In 1919, the IBO was dissolved and the BVI took over its functions. The organization continued to conduct research and provide information to colleges and individual women on career and employment issues. The organization generated the data for their publications by sending out questionnaires to both employers and employees in particular industries. This work led to the publication of numerous studies.
The financial support the BVI received was not, however, sufficient to maintain it. Despite attempts to affiliate with other organizations and to reorganize, the Bureau was dissolved in 1926, leaving a massive research project on secretarial work, begun in 1924, incomplete. The project had gathered both quantitative and qualitative information from employers and employees about secretarial work in almost every state. The questionnaires completed by women working in the field include information about their educational backgrounds, professional training, career paths, and family and personal economic situations. Beatrice Doerschuk, who had served as the BVI's assistant director and been associated with the organization from 1916–1926, continued working on this study after the organization folded. The resulting manuscript, The Woman Secretary, was never published.

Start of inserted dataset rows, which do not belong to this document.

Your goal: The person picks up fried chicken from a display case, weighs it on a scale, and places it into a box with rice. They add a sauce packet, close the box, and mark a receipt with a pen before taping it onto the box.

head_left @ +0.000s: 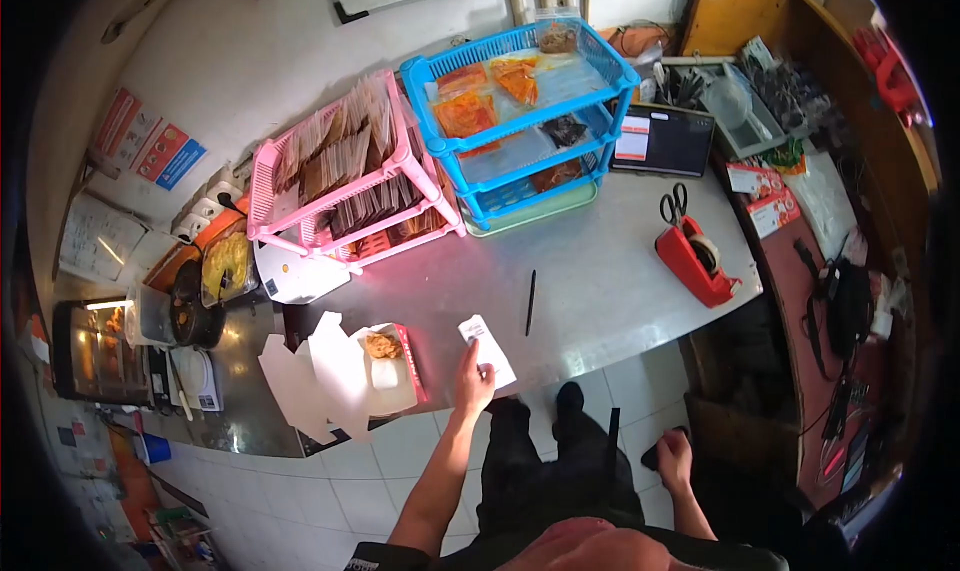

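Observation:
My left hand [474, 379] is over the front edge of the metal table, with its fingers on a white paper slip [489, 351]. Left of it stands an open takeaway box [391, 373] holding a piece of fried food [383, 346] and a white wrapped portion [385, 374]. The box's white lid flaps [338, 371] spread out to the left. A black pen [531, 302] lies right of the slip. My right hand [674, 456] hangs low over the floor at the right, fingers curled, and whether it holds anything is hidden.
A pink rack [343, 246] of packets and a blue tiered rack [470, 156] stand at the back. A red tape dispenser [697, 264] with scissors [674, 203] sits at the right, near a tablet [688, 141]. Wooden shelving [740, 426] borders the right side.

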Available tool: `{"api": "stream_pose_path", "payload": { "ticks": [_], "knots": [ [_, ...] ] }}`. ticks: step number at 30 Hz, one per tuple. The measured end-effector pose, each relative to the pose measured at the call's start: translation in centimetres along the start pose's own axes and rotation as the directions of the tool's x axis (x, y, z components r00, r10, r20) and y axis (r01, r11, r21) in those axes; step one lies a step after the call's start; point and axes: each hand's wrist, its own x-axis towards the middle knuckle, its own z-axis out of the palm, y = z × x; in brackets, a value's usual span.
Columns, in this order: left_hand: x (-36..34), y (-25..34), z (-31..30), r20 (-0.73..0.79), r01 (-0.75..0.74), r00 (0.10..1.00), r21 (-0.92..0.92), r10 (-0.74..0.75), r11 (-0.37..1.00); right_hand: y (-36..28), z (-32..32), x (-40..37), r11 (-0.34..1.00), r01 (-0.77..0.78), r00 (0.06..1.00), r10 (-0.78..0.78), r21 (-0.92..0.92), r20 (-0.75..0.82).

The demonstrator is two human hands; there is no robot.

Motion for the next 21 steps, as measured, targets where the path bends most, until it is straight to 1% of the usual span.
{"api": "stream_pose_path", "payload": {
  "ticks": [1, 2, 3, 4, 5, 6, 8, 9, 11, 12, 14, 15, 18, 21],
  "knots": [
    [-0.5, -0.9, 0.2, -0.074, -0.113, 0.989, 0.206, 0.13, 0.972, -1.5, 1.6, 3.2, 0.994, 0.108, 0.994, -0.108, -0.031, 0.001],
    [-0.6, -1.5, 0.2, -0.113, -0.198, 0.957, 0.416, 0.267, 0.887, -5.7, 3.6, 5.3, 0.986, 0.165, 0.984, -0.165, 0.011, 0.062],
    [-0.3, -1.5, 0.0, -0.12, -0.198, 0.955, 0.418, 0.27, 0.886, -8.6, 6.0, 7.0, 0.961, 0.276, 0.958, -0.276, 0.011, 0.073],
    [-0.4, -0.9, -0.6, -0.124, -0.155, 0.963, 0.475, 0.241, 0.866, -10.9, 8.4, 8.5, 0.925, 0.38, 0.921, -0.38, 0.014, 0.082],
    [-0.6, -0.4, -1.0, -0.132, -0.109, 0.969, 0.529, 0.208, 0.842, -13.0, 10.7, 9.8, 0.85, 0.524, 0.849, -0.516, -0.057, 0.114],
    [-0.5, -0.1, -1.0, -0.133, -0.11, 0.968, 0.532, 0.211, 0.84, -14.7, 12.8, 11.0, 0.747, 0.654, 0.756, -0.636, -0.122, 0.153],
    [-0.4, 0.1, -1.2, -0.124, -0.123, 0.966, 0.55, 0.227, 0.826, -17.1, 17.1, 12.8, 0.697, 0.715, 0.687, -0.684, -0.06, 0.244],
    [-0.4, 0.3, -1.1, -0.134, -0.116, 0.964, 0.559, 0.228, 0.821, -17.6, 18.9, 13.2, 0.706, 0.706, 0.695, -0.677, -0.056, 0.244],
    [-0.3, -0.1, -1.0, -0.132, -0.115, 0.966, 0.552, 0.222, 0.826, -18.4, 21.9, 13.9, 0.551, 0.828, 0.554, -0.778, -0.102, 0.296],
    [-0.2, -0.1, -1.0, -0.136, -0.114, 0.966, 0.54, 0.22, 0.834, -18.4, 22.7, 13.8, 0.556, 0.826, 0.557, -0.776, -0.097, 0.295],
    [-0.2, -0.1, -0.9, -0.14, -0.106, 0.967, 0.543, 0.214, 0.833, -18.3, 24.0, 13.4, 0.446, 0.819, 0.554, -0.778, -0.361, 0.296],
    [-0.1, -0.2, -0.9, -0.14, -0.101, 0.967, 0.553, 0.211, 0.827, -17.7, 24.6, 13.8, 0.424, 0.832, 0.52, -0.822, -0.359, 0.234],
    [0.1, 0.0, -1.1, -0.117, -0.104, 0.973, 0.557, 0.201, 0.824, -17.0, 24.9, 14.2, 0.446, 0.817, 0.541, -0.811, -0.366, 0.221],
    [0.2, -0.5, -0.9, -0.125, -0.128, 0.963, 0.572, 0.24, 0.81, -17.0, 25.0, 14.2, 0.467, 0.81, 0.559, -0.798, -0.354, 0.225]
  ]
}}
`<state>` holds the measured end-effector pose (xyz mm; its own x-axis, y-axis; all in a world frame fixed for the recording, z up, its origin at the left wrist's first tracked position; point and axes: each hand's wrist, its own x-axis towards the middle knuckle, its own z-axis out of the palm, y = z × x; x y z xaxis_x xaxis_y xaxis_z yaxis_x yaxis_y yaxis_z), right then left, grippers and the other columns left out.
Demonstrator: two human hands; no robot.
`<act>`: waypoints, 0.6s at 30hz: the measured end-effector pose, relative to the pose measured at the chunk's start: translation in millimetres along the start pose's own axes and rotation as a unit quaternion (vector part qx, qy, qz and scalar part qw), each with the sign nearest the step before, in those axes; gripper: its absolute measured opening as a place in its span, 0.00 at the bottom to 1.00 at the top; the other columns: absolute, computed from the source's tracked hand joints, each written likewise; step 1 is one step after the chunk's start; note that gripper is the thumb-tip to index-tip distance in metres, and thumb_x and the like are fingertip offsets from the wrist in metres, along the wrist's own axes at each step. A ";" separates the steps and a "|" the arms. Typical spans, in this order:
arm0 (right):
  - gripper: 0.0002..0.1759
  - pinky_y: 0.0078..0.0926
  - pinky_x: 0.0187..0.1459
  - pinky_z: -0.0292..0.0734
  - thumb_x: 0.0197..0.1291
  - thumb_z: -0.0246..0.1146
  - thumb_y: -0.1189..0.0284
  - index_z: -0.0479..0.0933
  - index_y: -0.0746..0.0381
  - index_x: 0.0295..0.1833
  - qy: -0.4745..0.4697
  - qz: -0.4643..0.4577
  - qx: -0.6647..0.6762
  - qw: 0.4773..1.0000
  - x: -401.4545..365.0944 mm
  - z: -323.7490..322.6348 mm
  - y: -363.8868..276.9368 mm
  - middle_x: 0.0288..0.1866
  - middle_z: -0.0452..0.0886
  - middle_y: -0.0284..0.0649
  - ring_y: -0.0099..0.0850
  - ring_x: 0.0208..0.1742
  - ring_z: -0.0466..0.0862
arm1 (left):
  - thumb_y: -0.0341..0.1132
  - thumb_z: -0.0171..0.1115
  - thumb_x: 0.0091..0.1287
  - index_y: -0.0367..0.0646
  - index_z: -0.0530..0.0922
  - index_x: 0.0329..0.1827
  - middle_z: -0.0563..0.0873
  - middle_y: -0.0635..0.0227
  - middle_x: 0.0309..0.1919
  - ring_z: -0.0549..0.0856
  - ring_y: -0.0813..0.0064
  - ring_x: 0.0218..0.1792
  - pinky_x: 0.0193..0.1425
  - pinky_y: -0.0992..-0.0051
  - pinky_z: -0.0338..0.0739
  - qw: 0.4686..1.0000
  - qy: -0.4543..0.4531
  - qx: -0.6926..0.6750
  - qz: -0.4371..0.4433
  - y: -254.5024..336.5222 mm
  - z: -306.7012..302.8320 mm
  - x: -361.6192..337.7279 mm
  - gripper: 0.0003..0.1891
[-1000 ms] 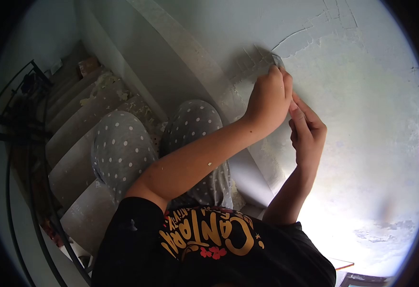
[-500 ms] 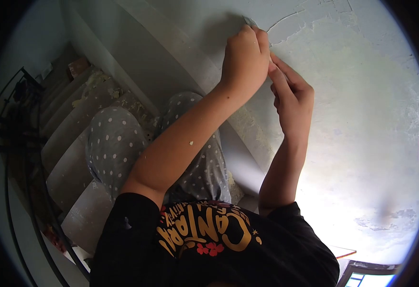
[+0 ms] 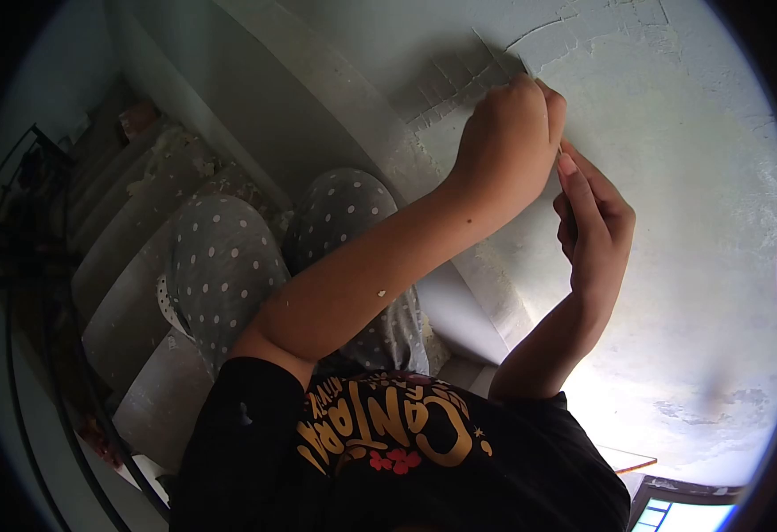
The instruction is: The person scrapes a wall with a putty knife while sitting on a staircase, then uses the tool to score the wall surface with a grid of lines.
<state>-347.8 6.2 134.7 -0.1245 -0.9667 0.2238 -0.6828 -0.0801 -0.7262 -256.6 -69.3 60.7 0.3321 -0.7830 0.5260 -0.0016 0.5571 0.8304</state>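
A thin tool [image 3: 524, 65], like a scraper, sits mostly within both hands; only a bit of its edge shows beyond the fingers, against the plastered wall [image 3: 672, 186]. My left hand [image 3: 514, 124] is closed around its upper part, close to the wall. Below and to the right, my right hand [image 3: 597, 217] is closed on the lower part, thumb stretched along it. Cracked, lifted lines of wall coating [image 3: 455, 93] run to the upper left of my hands.
Stairs [image 3: 127, 293] with scattered flakes descend on the left beside a black metal railing [image 3: 74, 346]. My bent knees [image 3: 229, 239] in dotted trousers are below. A brown block [image 3: 138, 120] stands on an upper-left step. A window [image 3: 681, 514] shows at the lower right.
Both hands and the tool have moved right and slightly down along the wall. More cracked lines in the coating now show to the left of my left hand.
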 end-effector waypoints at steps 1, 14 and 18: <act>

B-3/M-118. Bureau of Vocational Information Records, 1914–1921. B-3, folders 3, 34, 39, 141–144, 265, 289. Schlesinger Library, Radcliffe Institute, Harvard University, Cambridge, Mass.
- 3. "Woman in Industry: Her Opportunities in Business Today," course held at the New York University School of Commerce; Eva E. vom Baur, director; Lecture No. 1, October 4, 1915, Charlotte Perkins Gilman, speaker.
- 34. General information; includes correspondence, lists of vocations, notes, 1918–1923.
- 39. Questionnaires, 1917–1918, 1920.
- 141. Correspondence from women lawyers, 1914, 1917–1918.
- 142. Correspondence from women lawyers, February 2–April 9, 1920.
- 143. Correspondence from women lawyers, April 12, 1920–February 7, 1921, n.d.
- 144. Correspondence from women lawyers, February 6, 1918–April 3, 1920.
- 265. Scientific work. Chemistry. Correspondence, 1914–1921.
- 289. Scientific work. Chemistry. Industrial fields: correspondence, notes, lists, interviews, questionnaires. Foodstuffs, 1920, n.d.